I’ve posted a lot in the past about the state of FIRST alumni in universities and colleges across North America, and how to engage FIRST alumni once they leave high school. To sum it all up, FIRST has an alumni problem, plain and simple. FIRST alumni head off to university and join their alumni group, talk about the old days, then stop after 1 or 2 meetings because they realize all they do is talk about the old days. Some might start mentoring, but that number is far too small; I’ve seen it first hand. That’s why we brought Robot in 3 Days to the University of Waterloo last year, and it worked great - we’re doing it again this year, and beyond! While just 3 days worked well for a lot of participants, a resounding number said they wanted more. They didn’t want to stop building in 3 days, or in 6 weeks. They wanted to do it year round, just like other design teams at UW.
This year, we’re not slowing down, and have started a student design team at UW as a long term solution to our alumni problem. We’ve named the team the University of Waterloo Robotics Engineering and Autonomous Controls Team, or UW REACT. Our goal is to build a fully autonomous FIRST robot for each years FRC challenge. When we say fully autonomous, we mean it: no driver, no kinect, nothing: just software for 2 minutes and 30 seconds. Our build season is going to start alongside every other FRC team at kickoff in January, and continue for 6-8 months until off-season events begin in the summer, from June until August. We’ve got one off-season event already lined up for August, and are actively approaching many events north and south of the border. We’re also going to be (almost) completely FIRST legal, breaking only one rule - bag and tag. Everything we do is going to be completely open source, and we hope to open our initiative to FIRST alumni regardless of their proximity to UW.

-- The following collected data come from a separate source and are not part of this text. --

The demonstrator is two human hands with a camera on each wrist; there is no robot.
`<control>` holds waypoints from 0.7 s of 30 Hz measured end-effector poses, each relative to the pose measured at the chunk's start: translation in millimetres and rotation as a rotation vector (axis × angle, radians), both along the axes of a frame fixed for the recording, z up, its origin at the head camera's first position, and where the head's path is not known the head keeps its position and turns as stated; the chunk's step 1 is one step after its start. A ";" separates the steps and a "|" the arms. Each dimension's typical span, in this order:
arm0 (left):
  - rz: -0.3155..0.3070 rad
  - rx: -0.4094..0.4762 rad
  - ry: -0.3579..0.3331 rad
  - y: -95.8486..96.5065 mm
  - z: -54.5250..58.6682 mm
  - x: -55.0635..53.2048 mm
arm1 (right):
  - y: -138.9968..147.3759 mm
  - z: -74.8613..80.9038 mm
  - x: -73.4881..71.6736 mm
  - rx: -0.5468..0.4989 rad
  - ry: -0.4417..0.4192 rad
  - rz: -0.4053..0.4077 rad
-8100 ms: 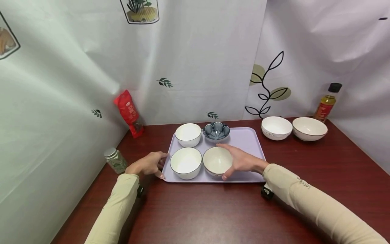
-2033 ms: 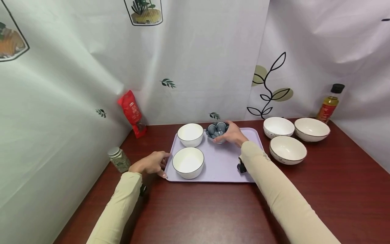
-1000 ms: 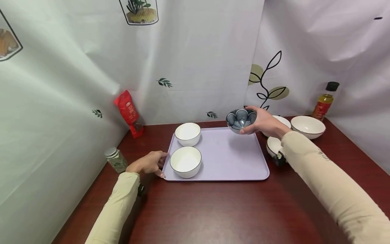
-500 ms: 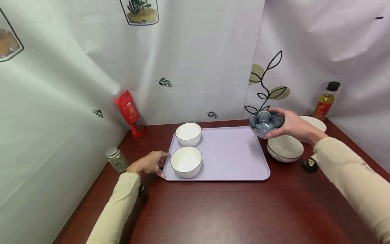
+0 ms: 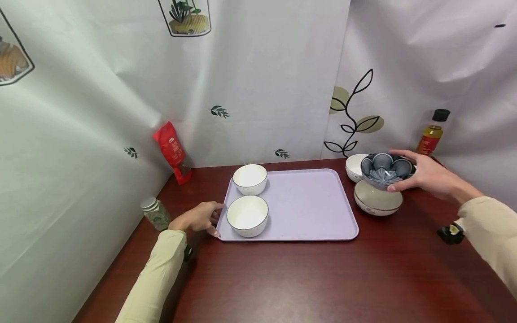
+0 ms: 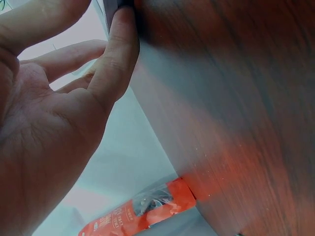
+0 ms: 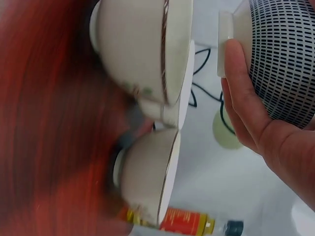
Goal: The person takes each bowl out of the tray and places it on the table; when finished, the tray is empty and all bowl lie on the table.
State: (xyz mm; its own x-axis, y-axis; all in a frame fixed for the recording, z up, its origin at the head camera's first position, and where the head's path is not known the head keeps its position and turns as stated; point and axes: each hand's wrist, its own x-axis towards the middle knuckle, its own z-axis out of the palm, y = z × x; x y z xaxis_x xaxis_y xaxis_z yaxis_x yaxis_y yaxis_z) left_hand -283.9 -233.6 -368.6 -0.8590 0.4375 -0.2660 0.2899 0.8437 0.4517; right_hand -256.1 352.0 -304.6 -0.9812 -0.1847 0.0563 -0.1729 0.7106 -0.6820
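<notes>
My right hand (image 5: 434, 177) holds a dark blue petal-patterned bowl (image 5: 381, 169) by its side, raised over the right end of the table. The bowl's outside (image 7: 285, 59) shows rows of small dark dashes in the right wrist view, with fingers against its foot. Below and apart from it stands a cream bowl (image 5: 377, 202); a white bowl (image 5: 355, 167) is partly hidden behind it. My left hand (image 5: 199, 218) grips the left edge of a lilac tray (image 5: 308, 206). On the tray's left side sit two white dark-rimmed bowls, one rear (image 5: 250, 178), one front (image 5: 247, 216).
Behind the right hand, another cream bowl (image 7: 147, 172) shows in the right wrist view. An oil bottle (image 5: 432, 132) stands in the back right corner. At left are a red packet (image 5: 173, 152) and a glass jar (image 5: 155, 214). A white curtain borders the dark red table (image 5: 274, 278).
The cream bowl went from the tray to the table at right. My right hand then picked the blue bowl off the tray and carried it rightward. The left hand stayed at the tray.
</notes>
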 end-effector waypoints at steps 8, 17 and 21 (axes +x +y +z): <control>0.006 0.024 -0.010 -1.7 -3.9 -0.4 | 31.9 -14.4 10.7 -0.002 0.033 -0.033; 0.001 0.028 -0.010 -2.4 -0.6 -0.5 | 71.9 -34.2 21.3 -0.019 0.060 -0.087; 0.008 0.029 -0.012 -3.3 -2.0 -1.0 | 84.9 -43.3 24.6 0.033 0.071 -0.104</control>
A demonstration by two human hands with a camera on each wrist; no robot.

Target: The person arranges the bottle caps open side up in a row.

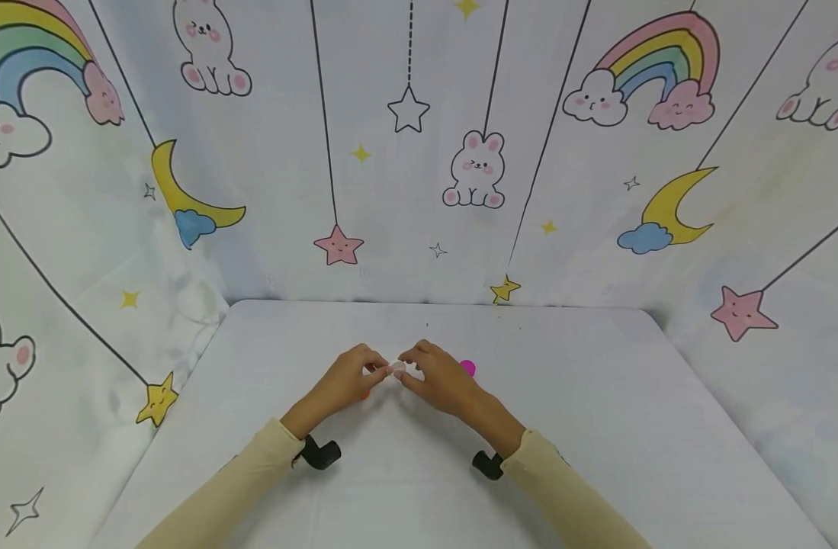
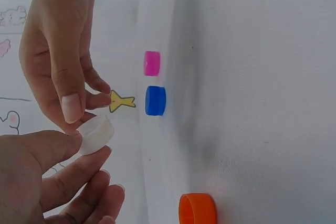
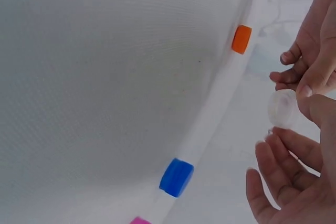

These are just the cliff-notes, and we’ve been working around the clock building the infrastructure to support our mission; we’re posting here because we need the communities help in completing that mission. We are inviting anyone who wants to help us by contributing to our source code (or designs) to apply as a non-student. Although our primary goal is to build a fully autonomous FIRST robot to engage students at UW, we hope to deploy a lot software that will be usable by the FIRST community. We’re also posting here because we know a number of off-season organizers frequent Chief, and although we are already approaching many event organizers, if having us compete at your off-season interests you, please email us at [email protected]. A lot more information will be available on our website very soon; if you have any other specific inquiry about our team before then, please don’t hesitate to email us at [email protected].
I hope you’re as excited about Deep Space as we are! We’re especially excited to be bringing a realization of the impending autonomy apocalypse to high school students worldwide. We hope you join us along for the ride, and help make our pilot year one to remember!